PROBLEM DETAILS: This exercise calls for a copy of every line in the listing below that carries the word "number".

STUDY MATERIAL:
----------------------------------------

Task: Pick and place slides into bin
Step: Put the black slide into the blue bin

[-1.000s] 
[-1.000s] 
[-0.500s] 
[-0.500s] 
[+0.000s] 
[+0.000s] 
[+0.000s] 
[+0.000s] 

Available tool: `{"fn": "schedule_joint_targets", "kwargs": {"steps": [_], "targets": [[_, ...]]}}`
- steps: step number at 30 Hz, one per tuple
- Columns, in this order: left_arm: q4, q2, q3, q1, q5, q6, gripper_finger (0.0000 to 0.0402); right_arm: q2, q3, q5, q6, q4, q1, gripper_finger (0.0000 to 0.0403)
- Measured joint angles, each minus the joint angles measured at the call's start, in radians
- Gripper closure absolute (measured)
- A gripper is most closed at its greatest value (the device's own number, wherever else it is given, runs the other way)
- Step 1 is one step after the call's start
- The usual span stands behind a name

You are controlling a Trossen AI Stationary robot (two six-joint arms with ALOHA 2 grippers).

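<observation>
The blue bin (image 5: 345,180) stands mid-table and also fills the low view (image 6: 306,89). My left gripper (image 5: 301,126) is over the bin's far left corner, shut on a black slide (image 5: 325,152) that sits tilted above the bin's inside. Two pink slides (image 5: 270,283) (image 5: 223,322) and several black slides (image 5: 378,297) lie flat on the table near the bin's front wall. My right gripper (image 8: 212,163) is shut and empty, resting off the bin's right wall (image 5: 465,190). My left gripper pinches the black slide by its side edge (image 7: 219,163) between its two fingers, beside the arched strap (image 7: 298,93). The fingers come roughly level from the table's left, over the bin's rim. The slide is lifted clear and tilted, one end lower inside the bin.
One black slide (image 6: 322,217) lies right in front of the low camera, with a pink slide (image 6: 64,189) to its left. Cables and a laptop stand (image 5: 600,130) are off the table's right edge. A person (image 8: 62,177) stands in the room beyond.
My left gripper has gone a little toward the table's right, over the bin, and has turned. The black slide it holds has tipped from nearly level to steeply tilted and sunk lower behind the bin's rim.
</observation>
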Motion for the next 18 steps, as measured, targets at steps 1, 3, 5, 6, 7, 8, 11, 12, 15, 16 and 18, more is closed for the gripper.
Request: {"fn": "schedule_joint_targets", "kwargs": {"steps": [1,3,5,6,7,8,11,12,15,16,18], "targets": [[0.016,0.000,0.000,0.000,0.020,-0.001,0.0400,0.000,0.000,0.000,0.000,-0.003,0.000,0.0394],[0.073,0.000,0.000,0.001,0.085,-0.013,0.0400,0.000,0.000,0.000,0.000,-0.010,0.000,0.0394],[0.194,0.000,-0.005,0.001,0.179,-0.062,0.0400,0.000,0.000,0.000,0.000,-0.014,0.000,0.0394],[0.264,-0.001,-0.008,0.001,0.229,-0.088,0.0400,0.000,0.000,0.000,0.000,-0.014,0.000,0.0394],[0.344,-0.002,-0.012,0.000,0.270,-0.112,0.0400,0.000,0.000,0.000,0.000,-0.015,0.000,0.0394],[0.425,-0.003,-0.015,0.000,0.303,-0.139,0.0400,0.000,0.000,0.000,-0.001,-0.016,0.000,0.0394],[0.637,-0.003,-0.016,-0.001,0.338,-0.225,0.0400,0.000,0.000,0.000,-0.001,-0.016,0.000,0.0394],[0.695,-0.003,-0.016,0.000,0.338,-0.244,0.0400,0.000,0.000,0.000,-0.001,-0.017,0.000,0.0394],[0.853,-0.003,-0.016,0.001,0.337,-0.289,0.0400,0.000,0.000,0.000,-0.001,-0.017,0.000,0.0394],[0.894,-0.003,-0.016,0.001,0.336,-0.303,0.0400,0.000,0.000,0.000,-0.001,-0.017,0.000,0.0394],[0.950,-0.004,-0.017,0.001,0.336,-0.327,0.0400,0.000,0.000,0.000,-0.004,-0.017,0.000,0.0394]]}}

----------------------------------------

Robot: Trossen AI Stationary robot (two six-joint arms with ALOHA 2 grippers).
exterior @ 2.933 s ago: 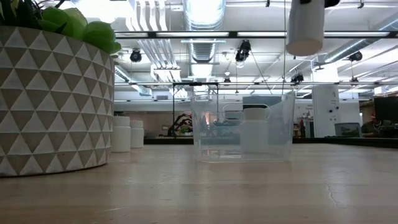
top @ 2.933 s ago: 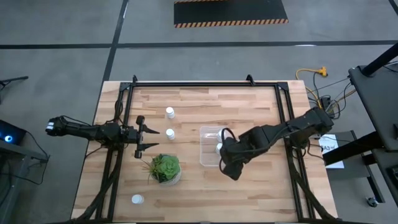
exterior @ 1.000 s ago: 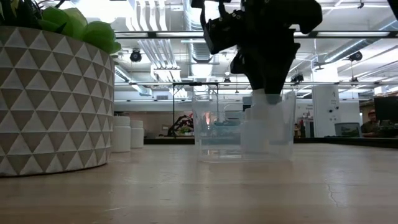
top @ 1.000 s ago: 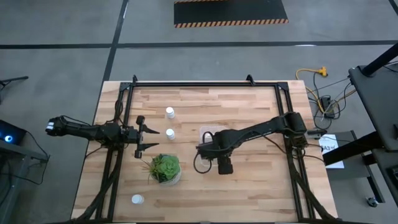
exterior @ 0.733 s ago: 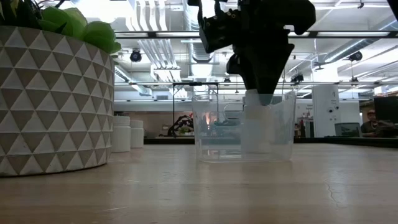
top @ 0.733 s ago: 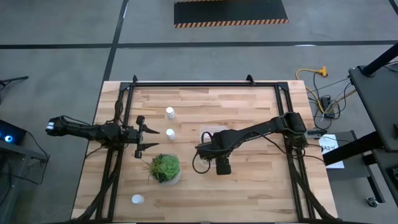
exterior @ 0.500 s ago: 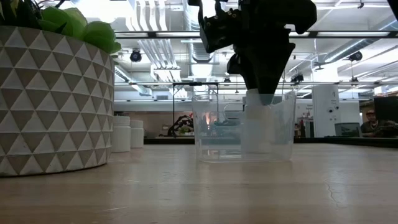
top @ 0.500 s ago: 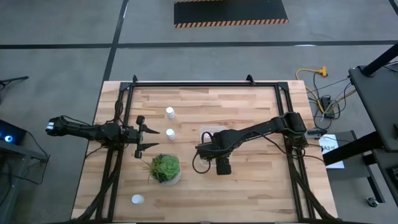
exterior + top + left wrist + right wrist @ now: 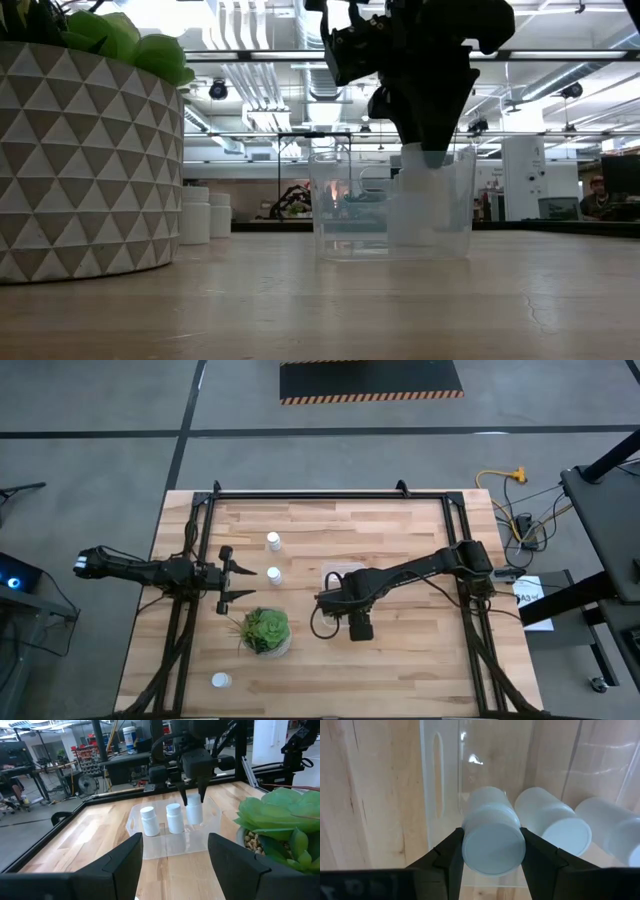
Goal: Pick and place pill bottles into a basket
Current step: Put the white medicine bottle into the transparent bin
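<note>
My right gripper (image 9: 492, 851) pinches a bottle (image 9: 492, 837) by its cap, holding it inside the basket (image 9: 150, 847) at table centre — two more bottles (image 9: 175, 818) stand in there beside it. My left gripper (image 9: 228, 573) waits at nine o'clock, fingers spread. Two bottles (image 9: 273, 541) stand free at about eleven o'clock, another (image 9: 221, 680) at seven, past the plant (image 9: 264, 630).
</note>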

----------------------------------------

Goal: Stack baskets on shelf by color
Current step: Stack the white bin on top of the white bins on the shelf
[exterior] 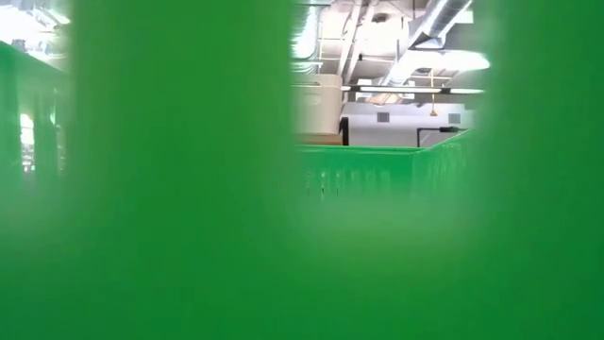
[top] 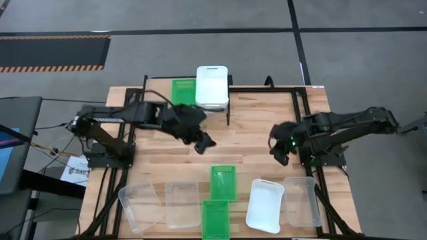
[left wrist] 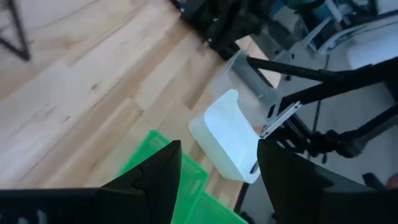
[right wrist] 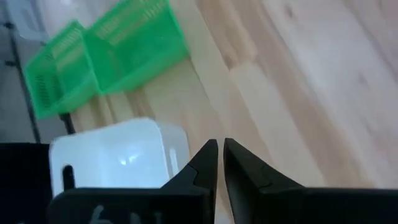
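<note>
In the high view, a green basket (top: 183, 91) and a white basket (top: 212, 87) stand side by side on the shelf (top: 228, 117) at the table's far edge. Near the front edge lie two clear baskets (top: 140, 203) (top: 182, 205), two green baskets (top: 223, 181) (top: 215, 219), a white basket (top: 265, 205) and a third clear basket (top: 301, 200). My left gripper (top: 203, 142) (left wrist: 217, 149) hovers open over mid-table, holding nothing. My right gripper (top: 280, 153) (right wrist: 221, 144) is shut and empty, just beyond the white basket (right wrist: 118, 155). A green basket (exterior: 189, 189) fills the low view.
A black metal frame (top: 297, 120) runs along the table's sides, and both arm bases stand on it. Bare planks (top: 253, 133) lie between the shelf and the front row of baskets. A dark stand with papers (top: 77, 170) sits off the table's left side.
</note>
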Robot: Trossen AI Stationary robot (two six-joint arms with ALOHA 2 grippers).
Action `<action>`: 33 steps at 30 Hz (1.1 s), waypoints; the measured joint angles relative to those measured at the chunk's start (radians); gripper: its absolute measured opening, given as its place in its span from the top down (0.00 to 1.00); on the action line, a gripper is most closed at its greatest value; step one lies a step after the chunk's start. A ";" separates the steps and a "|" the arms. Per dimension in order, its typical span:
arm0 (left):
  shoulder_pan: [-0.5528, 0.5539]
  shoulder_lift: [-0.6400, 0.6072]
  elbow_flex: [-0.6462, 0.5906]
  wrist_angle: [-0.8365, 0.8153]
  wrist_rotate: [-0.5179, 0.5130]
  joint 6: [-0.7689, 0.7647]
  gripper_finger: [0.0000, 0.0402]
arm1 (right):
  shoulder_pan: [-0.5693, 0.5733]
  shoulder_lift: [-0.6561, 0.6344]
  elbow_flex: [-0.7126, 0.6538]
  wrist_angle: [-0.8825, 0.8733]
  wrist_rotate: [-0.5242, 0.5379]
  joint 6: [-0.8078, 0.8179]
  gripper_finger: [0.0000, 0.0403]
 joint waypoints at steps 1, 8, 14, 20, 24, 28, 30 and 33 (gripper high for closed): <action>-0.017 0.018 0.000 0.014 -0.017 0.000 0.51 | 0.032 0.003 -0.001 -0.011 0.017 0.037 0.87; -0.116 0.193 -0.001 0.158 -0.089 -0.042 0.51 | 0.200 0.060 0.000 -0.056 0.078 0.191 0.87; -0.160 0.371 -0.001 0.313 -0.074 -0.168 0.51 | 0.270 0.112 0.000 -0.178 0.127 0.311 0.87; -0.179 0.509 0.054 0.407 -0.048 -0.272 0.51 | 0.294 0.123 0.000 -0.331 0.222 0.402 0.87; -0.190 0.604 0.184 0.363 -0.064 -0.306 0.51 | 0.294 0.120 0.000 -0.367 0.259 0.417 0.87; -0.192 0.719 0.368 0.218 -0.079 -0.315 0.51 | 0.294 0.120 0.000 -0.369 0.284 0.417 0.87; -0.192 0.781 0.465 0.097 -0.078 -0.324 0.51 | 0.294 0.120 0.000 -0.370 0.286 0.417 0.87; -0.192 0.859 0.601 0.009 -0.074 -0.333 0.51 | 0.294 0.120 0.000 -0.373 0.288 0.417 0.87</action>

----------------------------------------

RESPONSE TO THE EXERCISE:
- steps: step number at 30 Hz, one per tuple
- A gripper is most closed at its greatest value (the device's own number, wherever else it is given, runs the other way)

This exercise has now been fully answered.